Política indígena versus política colonial a propósito de Vandervelde

El socialista belga Émile Vandervelde defendió una concepción moderada en relación con el colonialismo y el imperialismo, como hemos tenido ocasión de ver hace un tiempo. Sus ideas pueden ser comprobadas a través de un artículo que publicó a raíz de la conferencia que iba a dar en un ciclo sobre el socialismo, organizado por el matrimonio Webb en el King’s Hall de Londres. Se le había ofrecido hablar sobre imperialismo y colonialismo a raíz de su actitud en relación con el Congo.
Vandervelde defendía que el socialismo no podía contentarse con fórmulas “simplistas y negativas” en relación con las cuestiones coloniales, es decir, tenía que defender el establecimiento de una “política indígena” frente a la “política colonial” que practicaba el régimen capitalista.
Esa política colonial era un recurso fuerza con el fin de someter territorios ocupados por poblaciones que eran consideradas como inferiores, y someter a las mismas a la explotación capitalista. Los socialistas no podían hacer sino una oposición inflexible a esta política de signo colonial, porque era inadmisible la explotación del hombre por el hombre.
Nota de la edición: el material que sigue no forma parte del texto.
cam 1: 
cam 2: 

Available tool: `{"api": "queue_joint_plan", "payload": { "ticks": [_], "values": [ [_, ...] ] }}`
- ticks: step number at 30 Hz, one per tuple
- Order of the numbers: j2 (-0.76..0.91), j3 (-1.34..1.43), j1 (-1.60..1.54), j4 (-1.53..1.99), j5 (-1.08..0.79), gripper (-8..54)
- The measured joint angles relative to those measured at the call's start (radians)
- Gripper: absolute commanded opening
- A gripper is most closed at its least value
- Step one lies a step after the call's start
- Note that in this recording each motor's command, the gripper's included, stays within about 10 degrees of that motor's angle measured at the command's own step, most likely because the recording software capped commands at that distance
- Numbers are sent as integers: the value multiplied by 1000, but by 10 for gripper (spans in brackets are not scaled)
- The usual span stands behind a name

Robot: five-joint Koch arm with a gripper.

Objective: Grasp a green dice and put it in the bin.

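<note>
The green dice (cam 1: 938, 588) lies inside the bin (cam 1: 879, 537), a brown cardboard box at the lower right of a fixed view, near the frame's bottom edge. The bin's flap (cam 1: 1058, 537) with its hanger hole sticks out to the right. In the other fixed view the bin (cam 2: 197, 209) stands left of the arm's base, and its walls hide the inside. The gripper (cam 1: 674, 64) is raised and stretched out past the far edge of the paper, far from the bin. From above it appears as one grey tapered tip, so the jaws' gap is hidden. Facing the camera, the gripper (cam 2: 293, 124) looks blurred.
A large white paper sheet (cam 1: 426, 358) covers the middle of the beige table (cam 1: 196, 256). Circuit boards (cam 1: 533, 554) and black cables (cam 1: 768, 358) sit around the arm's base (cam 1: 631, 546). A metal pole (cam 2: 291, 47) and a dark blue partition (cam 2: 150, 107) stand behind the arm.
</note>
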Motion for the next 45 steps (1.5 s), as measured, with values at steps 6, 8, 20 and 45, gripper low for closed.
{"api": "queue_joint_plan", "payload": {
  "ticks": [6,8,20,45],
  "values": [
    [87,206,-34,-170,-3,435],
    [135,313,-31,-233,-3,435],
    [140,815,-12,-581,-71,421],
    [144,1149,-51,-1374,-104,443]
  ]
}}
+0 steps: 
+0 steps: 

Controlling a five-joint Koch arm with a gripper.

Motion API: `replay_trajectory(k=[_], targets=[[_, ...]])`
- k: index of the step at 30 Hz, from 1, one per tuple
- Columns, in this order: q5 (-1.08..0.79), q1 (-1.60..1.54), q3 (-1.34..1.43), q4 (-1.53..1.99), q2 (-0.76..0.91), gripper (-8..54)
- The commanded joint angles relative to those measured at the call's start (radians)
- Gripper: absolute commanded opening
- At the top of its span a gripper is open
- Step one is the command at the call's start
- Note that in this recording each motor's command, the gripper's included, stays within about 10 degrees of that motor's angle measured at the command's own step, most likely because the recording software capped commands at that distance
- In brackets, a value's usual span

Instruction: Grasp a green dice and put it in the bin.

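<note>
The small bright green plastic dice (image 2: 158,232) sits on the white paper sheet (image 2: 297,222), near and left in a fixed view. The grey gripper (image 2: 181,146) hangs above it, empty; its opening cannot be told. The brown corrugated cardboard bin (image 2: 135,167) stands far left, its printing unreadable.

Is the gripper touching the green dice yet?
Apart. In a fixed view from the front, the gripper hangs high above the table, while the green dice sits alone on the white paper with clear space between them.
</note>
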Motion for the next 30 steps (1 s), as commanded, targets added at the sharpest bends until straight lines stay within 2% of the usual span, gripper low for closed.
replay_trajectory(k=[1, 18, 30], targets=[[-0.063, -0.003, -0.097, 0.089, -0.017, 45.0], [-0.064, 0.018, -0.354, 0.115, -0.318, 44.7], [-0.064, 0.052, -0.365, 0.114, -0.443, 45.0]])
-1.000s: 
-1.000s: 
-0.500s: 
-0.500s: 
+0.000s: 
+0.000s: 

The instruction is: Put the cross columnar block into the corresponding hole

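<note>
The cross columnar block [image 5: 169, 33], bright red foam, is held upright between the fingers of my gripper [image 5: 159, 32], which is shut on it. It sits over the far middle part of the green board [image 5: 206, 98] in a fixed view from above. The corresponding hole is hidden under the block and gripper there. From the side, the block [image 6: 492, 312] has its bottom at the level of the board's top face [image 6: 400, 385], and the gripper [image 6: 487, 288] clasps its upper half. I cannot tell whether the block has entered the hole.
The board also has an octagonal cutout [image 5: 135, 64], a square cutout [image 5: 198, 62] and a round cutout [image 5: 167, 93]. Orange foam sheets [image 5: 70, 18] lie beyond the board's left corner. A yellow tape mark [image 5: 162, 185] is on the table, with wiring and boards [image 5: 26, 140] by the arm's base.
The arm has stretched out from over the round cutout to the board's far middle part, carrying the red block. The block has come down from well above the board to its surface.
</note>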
Vandervelde valoraba la necesidad de que las materias primas procedentes de países tropicales fueran a los templados porque en los mismos no se podían dar, pero este cambio de productos no podía implicar el empleo de la fuerza para colonizar a los países productores. Se podía concebir que para conseguir esas materias se recurriese al comercio libre con las poblaciones indígenas, libres y que consintiesen porque en ello, opinaba el socialista belga, tenían interés en la penetración pacífica y no militar de una “civilización más avanzada”. Así pues, los socialistas debían luchar para hacer fracasar la política de “bandidaje capitalista”, que tendía a hacer sufrir a países como Turquía o Serbia la misma suerte que acababa de ser infligida a la Tripolitania o a Marruecos.
Pero en lo que concernía a los países tropicales, había un hecho consumado. La cuestión no era saber si había que colonizar, sino qué había que hacer con las colonias existentes. Y aquí era donde Vandervelde quería aplicar su idea inicial sobre el abandono de “fórmulas generales o abstractas”.
Era fácil oponer la penetración pacífica a la militar, la libertad de relaciones comerciales a la coacción o la violencia de la colonización al modo capitalista, pero desde el momento en que había que enfrentarse con los hechos, consideraba que no se podía dejar de reconocer que entre los dos extremos, es decir entre la sumisión por la fuerza de los pueblos colonizados y la libertad absoluta de relaciones económicas, había una gama de intermedios.
Vandervelde era partidario de analizar la diversidad de situaciones coloniales existentes. Además, se ponía en la situación sobre qué debían hacer los socialistas cuando alcanzaban el poder en países que tenían colonias o donde su poder era tal que podían influir en los gobiernos de esos mismos países. ¿Podían defender el abandono de las colonias? Había que diferenciar cada caso, pero, en general, dudaba de que se pudieran solucionar de una forma rápida la cuestión, o si se prefería, si la solución pasaba por la inmediata liberación de las colonias.
Eso podía darse en casos de pueblos que hubieran alcanzado un cierto grado de civilización. Pero, ¿eso se podía hacer con pueblos que no hubieran alcanzado conciencia nacional y que, en caso de ser abandonados, “volverían inmediatamente al estado salvaje” Y ponía el ejemplo del África Ecuatorial. Lo que debían hacer los socialistas era trabajar para asegurar a las poblaciones indígenas el máximo de autonomía compatible “con sus propios intereses y los intereses de la civilización”. Eso era la “política indígena” frente a la colonial dedicada, como había señalado, a la explotación de los pueblos colonizados. Ambas políticas podían llegar a acuerdos entre ambas, como ocurría cuando se votaban políticas sociales, aunque con espíritu distinto en los países europeos. Pero, en esencia, eran dos políticas antagónicas.
Hemos trabajado con el número del 5 de diciembre de 1913 de El Socialista.